# TASK DESCRIPTION:
A single figure is required: the number of lines in the data below that hold the word "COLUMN".

# DATA BELOW:

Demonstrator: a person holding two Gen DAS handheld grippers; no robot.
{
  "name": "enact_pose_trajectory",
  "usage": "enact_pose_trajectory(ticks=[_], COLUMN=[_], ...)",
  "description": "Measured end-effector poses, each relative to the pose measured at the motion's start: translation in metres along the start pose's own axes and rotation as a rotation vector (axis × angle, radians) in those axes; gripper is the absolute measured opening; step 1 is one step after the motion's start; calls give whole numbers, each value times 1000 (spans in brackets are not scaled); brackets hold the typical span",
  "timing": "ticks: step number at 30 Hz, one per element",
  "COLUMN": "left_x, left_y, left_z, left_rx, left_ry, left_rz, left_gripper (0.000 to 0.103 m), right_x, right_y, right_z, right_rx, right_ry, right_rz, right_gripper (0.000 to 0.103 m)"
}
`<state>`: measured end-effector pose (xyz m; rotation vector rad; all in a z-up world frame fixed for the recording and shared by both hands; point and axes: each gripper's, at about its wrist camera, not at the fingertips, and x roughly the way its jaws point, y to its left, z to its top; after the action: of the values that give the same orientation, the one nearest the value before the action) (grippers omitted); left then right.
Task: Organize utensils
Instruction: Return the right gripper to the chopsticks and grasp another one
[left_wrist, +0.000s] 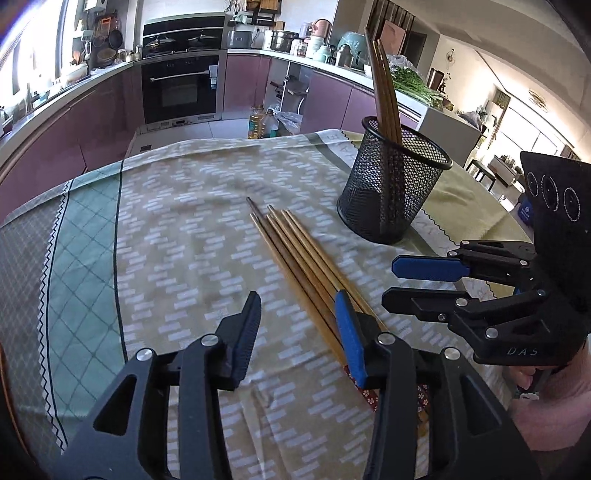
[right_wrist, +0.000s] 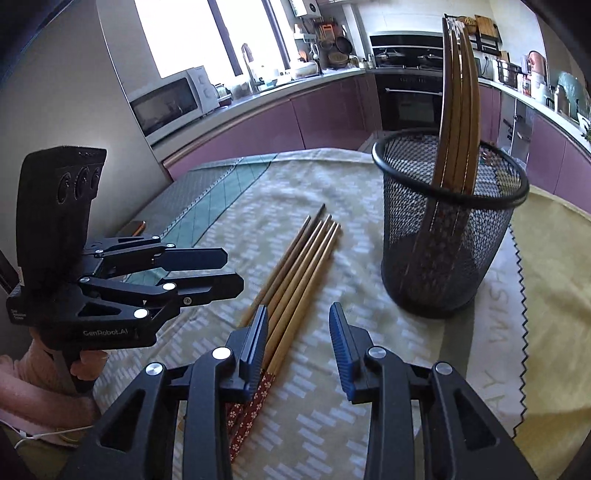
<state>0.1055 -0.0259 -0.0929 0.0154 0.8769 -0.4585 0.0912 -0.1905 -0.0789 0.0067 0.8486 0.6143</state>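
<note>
Several wooden chopsticks (left_wrist: 295, 251) (right_wrist: 303, 258) lie side by side on the patterned tablecloth (left_wrist: 177, 229), their red flowered handle ends toward me. A black mesh cup (left_wrist: 391, 184) (right_wrist: 443, 251) stands upright beyond them, holding more chopsticks (left_wrist: 384, 92) (right_wrist: 458, 110). My left gripper (left_wrist: 298, 306) (right_wrist: 234, 273) hovers open just above the lying chopsticks, and its right finger covers their handle ends. My right gripper (right_wrist: 299, 314) (left_wrist: 391, 282) is open too, close on the other side, with its left finger over the same bundle. Nothing is clamped in either one.
The cloth hangs over the table's far edge, with kitchen cabinets and an oven beyond. Oil bottles (left_wrist: 260, 123) stand on the floor past that edge. A yellow cloth (right_wrist: 554, 277) covers the table to the right of the cup. A dark flat object (right_wrist: 135, 227) lies at the left edge.
</note>
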Motion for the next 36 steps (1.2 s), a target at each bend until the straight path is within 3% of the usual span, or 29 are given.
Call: enact_pose_trajectory(ticks=[22, 28, 36], left_x=[22, 24, 25], left_y=[-4, -1, 3], left_z=[-3, -2, -2], left_rx=[15, 31, 39], left_ry=[54, 62, 78], left_rz=[34, 48, 49], left_gripper=[41, 33, 32], right_x=[21, 24, 25], right_y=[3, 5, 3], right_z=[-3, 0, 3], right_rx=[4, -12, -13], right_ry=[41, 45, 58], right_rz=[-59, -82, -108], right_gripper=[31, 31, 24])
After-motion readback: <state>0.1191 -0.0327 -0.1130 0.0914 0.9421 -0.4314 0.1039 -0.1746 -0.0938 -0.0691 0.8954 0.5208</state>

# SOLUTION TO THIS PROBLEM:
2